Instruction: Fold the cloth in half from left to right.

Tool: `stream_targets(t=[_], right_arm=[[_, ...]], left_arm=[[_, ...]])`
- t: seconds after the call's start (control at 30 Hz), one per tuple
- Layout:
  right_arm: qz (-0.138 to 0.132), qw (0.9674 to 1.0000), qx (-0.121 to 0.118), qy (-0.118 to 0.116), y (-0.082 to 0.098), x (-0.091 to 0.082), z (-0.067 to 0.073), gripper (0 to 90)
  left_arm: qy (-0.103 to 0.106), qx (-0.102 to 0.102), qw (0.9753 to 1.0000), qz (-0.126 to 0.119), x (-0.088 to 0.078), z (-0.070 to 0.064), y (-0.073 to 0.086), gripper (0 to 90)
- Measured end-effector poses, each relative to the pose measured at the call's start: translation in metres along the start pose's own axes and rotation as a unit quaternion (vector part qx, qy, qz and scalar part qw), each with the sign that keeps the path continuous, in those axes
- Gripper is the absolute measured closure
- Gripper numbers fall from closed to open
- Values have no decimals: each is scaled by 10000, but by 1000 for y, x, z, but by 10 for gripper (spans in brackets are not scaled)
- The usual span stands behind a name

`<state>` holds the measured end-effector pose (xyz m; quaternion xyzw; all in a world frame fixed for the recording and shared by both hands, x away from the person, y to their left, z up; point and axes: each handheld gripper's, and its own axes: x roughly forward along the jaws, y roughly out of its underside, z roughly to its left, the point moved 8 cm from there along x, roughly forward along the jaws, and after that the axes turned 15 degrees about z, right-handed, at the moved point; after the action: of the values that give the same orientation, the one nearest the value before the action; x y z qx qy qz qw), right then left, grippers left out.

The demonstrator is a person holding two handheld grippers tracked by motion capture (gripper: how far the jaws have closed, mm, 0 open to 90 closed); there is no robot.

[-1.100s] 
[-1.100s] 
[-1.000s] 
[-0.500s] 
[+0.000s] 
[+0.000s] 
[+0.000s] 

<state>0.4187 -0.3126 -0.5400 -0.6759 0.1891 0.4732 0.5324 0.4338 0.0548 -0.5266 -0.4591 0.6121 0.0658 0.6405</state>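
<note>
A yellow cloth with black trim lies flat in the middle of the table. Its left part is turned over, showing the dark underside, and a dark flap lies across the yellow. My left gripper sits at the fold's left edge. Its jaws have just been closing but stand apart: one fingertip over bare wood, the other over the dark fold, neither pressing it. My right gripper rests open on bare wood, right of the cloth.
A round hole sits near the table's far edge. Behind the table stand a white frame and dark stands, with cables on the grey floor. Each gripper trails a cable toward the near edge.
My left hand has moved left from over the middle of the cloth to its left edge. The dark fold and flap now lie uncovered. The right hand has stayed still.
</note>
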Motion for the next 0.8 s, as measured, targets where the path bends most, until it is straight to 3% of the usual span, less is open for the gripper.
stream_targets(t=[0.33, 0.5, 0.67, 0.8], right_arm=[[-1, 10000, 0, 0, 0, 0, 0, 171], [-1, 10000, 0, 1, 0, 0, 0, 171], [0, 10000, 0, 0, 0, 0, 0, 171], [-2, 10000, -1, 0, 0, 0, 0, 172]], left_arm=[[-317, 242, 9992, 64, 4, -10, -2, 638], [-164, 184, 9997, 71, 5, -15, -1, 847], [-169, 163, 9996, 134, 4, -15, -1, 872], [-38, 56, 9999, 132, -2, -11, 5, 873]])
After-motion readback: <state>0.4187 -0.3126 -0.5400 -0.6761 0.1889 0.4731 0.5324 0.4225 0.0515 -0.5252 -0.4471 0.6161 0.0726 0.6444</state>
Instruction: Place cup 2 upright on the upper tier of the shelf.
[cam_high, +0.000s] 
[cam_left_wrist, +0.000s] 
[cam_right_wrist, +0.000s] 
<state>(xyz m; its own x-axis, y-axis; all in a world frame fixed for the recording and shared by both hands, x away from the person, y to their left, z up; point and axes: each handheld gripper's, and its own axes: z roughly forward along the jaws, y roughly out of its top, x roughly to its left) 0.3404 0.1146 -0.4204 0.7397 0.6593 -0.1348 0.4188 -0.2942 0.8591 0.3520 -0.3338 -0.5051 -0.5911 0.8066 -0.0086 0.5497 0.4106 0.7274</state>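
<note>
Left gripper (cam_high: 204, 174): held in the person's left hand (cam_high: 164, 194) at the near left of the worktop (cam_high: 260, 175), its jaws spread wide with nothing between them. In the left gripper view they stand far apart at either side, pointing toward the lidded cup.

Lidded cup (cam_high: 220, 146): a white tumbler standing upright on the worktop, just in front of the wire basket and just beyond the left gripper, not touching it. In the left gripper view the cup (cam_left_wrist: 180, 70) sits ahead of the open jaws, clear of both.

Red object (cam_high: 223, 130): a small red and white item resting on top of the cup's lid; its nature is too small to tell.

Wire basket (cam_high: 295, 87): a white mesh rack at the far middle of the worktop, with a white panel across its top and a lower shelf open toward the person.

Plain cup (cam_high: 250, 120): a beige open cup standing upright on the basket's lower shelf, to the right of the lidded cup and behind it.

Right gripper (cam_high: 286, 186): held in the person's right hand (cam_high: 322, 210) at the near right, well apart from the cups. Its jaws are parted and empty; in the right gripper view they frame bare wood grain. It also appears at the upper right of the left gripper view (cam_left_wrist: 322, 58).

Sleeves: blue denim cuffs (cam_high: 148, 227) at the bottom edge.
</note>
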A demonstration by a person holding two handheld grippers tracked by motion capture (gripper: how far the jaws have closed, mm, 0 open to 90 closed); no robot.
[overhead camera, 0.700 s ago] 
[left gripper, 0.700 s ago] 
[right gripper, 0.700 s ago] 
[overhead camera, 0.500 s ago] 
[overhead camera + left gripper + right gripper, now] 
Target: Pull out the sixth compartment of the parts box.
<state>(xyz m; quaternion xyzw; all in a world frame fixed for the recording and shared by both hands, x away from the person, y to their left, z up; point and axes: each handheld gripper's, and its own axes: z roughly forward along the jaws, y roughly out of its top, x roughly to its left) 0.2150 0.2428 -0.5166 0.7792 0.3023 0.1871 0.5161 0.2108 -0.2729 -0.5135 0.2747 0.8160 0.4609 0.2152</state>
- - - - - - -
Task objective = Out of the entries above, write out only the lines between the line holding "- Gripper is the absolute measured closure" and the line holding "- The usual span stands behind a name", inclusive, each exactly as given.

Answer space =
- Gripper is the absolute measured closure
- Gripper numbers fall from closed to open
- Values have no decimals: each is scaled by 10000, but by 1000 for y, x, z, but by 10 for gripper (spans in brackets are not scaled)
- The usual span stands behind a name

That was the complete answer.